I just shipped my PPI 5075 back to Phoenix, I used the large flat rate priority box from the USPS, I wrapped the amp with about 6 layers of bubble wrap, folded the extra in front of one end of the amp and placed it in the box. Than I took extra bubble wrap and using a mop handle pushed it into the box on one side as far as it would go, I continued doing this until I could get no more bubble wrap in on that side. I than folded over the extra bubble wrap on the other end of the amp and pushed it into the box, closed the box and taped it up. I always tape the ends of the box and I tape the corners than wrap a few extra layers of tape over the ends to hold the other tape down.

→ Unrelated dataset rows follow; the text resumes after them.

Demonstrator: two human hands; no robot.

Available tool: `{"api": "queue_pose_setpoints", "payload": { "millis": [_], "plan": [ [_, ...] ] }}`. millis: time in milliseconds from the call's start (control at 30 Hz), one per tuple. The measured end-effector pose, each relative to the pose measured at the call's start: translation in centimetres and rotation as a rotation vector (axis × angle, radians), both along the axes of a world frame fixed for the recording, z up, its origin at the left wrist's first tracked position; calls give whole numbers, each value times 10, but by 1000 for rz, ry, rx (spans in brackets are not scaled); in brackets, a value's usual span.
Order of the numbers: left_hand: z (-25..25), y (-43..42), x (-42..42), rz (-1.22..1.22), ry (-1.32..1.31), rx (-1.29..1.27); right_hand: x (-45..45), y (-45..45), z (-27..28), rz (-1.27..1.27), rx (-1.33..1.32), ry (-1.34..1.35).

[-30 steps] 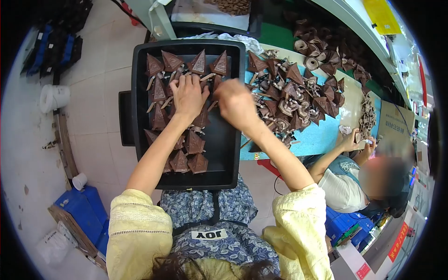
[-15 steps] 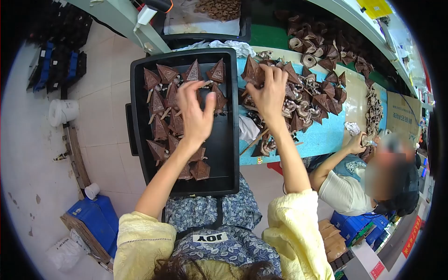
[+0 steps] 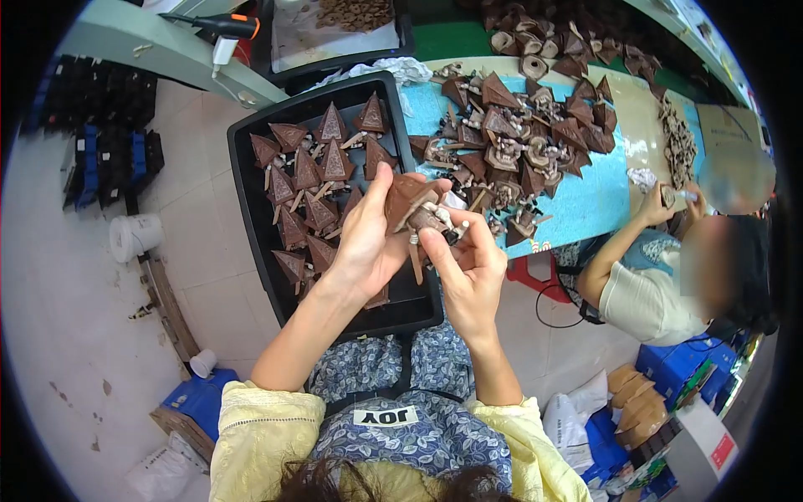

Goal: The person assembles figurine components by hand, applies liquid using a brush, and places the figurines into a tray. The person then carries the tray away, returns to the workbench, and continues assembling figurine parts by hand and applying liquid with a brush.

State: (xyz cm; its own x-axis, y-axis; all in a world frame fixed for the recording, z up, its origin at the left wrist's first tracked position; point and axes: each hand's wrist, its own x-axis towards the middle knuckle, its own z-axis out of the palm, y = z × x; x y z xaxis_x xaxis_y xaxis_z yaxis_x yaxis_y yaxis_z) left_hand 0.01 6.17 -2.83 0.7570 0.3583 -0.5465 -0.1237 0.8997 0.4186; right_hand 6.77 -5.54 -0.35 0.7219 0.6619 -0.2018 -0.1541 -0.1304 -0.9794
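Note:
Above the right side of the black tray (image 3: 251,209), both hands hold a small figurine with a brown pointed hat (image 3: 407,201). Its little grey-and-white body and a thin wooden stick show below the hat brim. My left hand (image 3: 365,238) is closed around the hat side. The thumb and fingers of my right hand (image 3: 468,272) pinch the body. Several similar brown-hatted figurines (image 3: 320,213) lie in rows in the tray, partly hidden by my left hand. To the right, a heap of more such figurines (image 3: 502,121) covers part of the blue mat (image 3: 598,180).
A co-worker (image 3: 661,276) sits at the right of the table, holding a small piece. Behind are more brown pieces (image 3: 535,42) and another tray (image 3: 407,29). A grey shelf post (image 3: 167,50) with an orange-black tool (image 3: 222,25) stands at the upper left.
My right hand has come from the heap toward the tray with a figurine. My left hand has left the tray's figurines and now grips the same one. The view has shifted.

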Motion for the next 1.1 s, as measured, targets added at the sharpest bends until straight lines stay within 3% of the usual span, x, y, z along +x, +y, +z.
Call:
{"api": "queue_pose_setpoints", "payload": {
  "millis": [67,200,267,333,400,467,500,600,667,800,867,933,1000,1100],
  "plan": [
    [-4,-7,-3,74,-180,-332,-6,-1,6,-65,46,34],
    [-7,-18,-6,43,-309,-405,-18,-11,10,-180,151,152],
    [-7,-22,-5,64,-363,-451,-20,-18,14,-171,43,52],
    [1,-21,-1,35,-201,-85,-16,-19,18,-92,35,-486],
    [14,-17,-1,-69,-80,159,-15,-24,15,-54,21,-728],
    [13,-10,-10,-303,-151,229,-21,-25,15,-44,-11,-757],
    [10,-11,-12,-309,-147,231,-26,-25,10,-102,27,-701],
    [9,-16,-13,-284,-237,193,-29,-27,9,-146,68,-684],
    [23,-28,-9,-139,-306,-7,-32,-29,7,-167,70,-720],
    [18,-33,-13,-101,-215,68,-37,-31,1,-166,74,-703],
    [-1,-22,-28,-275,-47,256,-42,-33,-6,-118,55,-667],
    [-8,-12,-38,-416,344,482,-45,-36,-16,3,-57,-581],
    [-44,-1,-56,-601,589,1033,-45,-42,-37,23,-204,-617],
    [-67,1,-58,-873,755,1269,-39,-42,-64,-36,-256,-529]
  ]
}}
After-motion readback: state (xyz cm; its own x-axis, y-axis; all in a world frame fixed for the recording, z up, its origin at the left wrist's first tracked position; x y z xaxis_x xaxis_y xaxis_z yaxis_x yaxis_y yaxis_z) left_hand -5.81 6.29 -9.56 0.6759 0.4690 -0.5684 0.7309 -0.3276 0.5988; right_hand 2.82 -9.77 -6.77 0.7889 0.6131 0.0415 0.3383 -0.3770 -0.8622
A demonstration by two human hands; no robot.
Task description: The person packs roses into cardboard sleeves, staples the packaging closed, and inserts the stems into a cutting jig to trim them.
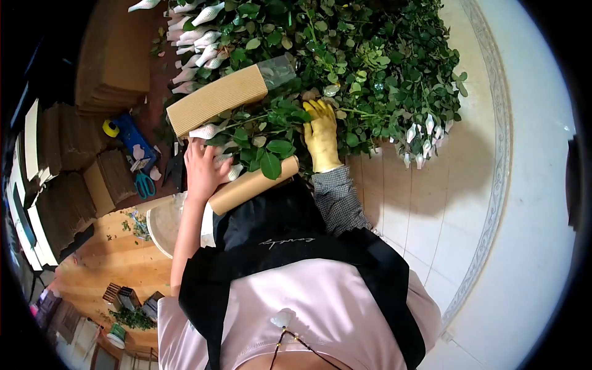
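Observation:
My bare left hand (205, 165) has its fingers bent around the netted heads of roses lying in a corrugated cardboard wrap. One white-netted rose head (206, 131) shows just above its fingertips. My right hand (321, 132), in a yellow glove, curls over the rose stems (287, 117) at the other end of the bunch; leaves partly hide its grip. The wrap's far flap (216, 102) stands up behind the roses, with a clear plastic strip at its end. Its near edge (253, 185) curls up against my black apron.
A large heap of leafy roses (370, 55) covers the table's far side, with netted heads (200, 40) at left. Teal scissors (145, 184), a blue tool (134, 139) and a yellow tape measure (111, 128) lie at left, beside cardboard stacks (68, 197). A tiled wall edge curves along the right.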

Second time this amp has gone to Arizona and it arrived safely both times.


----------



## Prime mova (Aug 17, 2011)

Just thought I should give a shout out for Diyma member Shawn K's impressive packaging =>


----------



## KSUWildcatFan (Jun 11, 2006)

I'm shipping off two 10" subs to Kentucky tomorrow. I re-used the styrofoam and some of the cardboard from a crib I put together this weekend and bubblewrapped the clamshelled subs inside. It looks like someone threw up inside the box, but it should be damn safe from damage..lmao


----------



## shawnk (Jan 11, 2010)

Prime mova said:


> Just thought I should give a shout out for Diyma member Shawn K's impressive packaging =>


Thanks bro!!


----------



## MCLSOUND (Oct 21, 2011)

bigdwiz said:


> Also impressed w/ *imjustjason* and *StockA4*'s packing skillz


another for Stock A
he knows how to pack


----------



## bigdwiz (Oct 7, 2010)

Prime mova said:


> Just thought I should give a shout out for Diyma member Shawn K's impressive packaging =>


Yes, MY BAD for forgetting to add *ShawnK*'s name to my list. I made a video of an unboxing from some gear I bought from him a while back


----------



## bigdwiz (Oct 7, 2010)

A recent trip to the Dollar General...











Packing up the ProMOS amps for Doc...


----------



## Darth SQ (Sep 17, 2010)

bigdwiz said:


> A recent trip to the Dollar General...
> 
> 
> 
> ...


ROFL!
Great job thinking out of the paradigm box there.
Don't let your kids see you do that.

Bret
PPI-ART COLLECTOR


----------



## shawnk (Jan 11, 2010)

bigdwiz said:


> Yes, MY BAD for forgetting to add *ShawnK*'s name to my list. I made a video of an unboxing from some gear I bought from him a while back


Thanks buddy


----------



## Doc ProMos (Jul 1, 2012)

Check out this packing job by Charles, MACS




































































































NOT ONE SCRATCH OR SWIRL MARK..,
GRAND FINALE


----------



## KSUWildcatFan (Jun 11, 2006)

HOLY FSCK


----------



## Doc ProMos (Jul 1, 2012)

The only item missing of the packing is the black bag it was placed in... my youngest son ran off with it once the amp was revealed... lol


----------



## KSUWildcatFan (Jun 11, 2006)

lmao. You've got packing materials for the next YEAR.


----------



## Prime mova (Aug 17, 2011)

Doc ProMos said:


> Check out this packing job by Charles, MACS
> 
> 
> 
> ...


----------



## Prime mova (Aug 17, 2011)

Now this is how to pack precious cargo ^^^


----------



## Darth SQ (Sep 17, 2010)

Doc ProMos said:


> Check out this packing job by Charles, MACS
> 
> 
> 
> ...


----------



## Doc ProMos (Jul 1, 2012)

Down here in da dirty south we prefer the fiddle ...?


----------



## MACS (Oct 3, 2007)

PPI-ART COLLECTOR said:


> I hear banjos.
> 
> Bret
> PPI-ART COLLECTOR


I am originally from east TN . The Smoky Mountains are my one true home.


----------



## MACS (Oct 3, 2007)

Doc ProMos said:


> Check out this packing job by Charles, MACS
> NOT ONE SCRATCH OR SWIRL MARK..,
> GRAND FINALE


Keith, 

Was my estimate of 15 to 20 minutes to unwrap accurate? 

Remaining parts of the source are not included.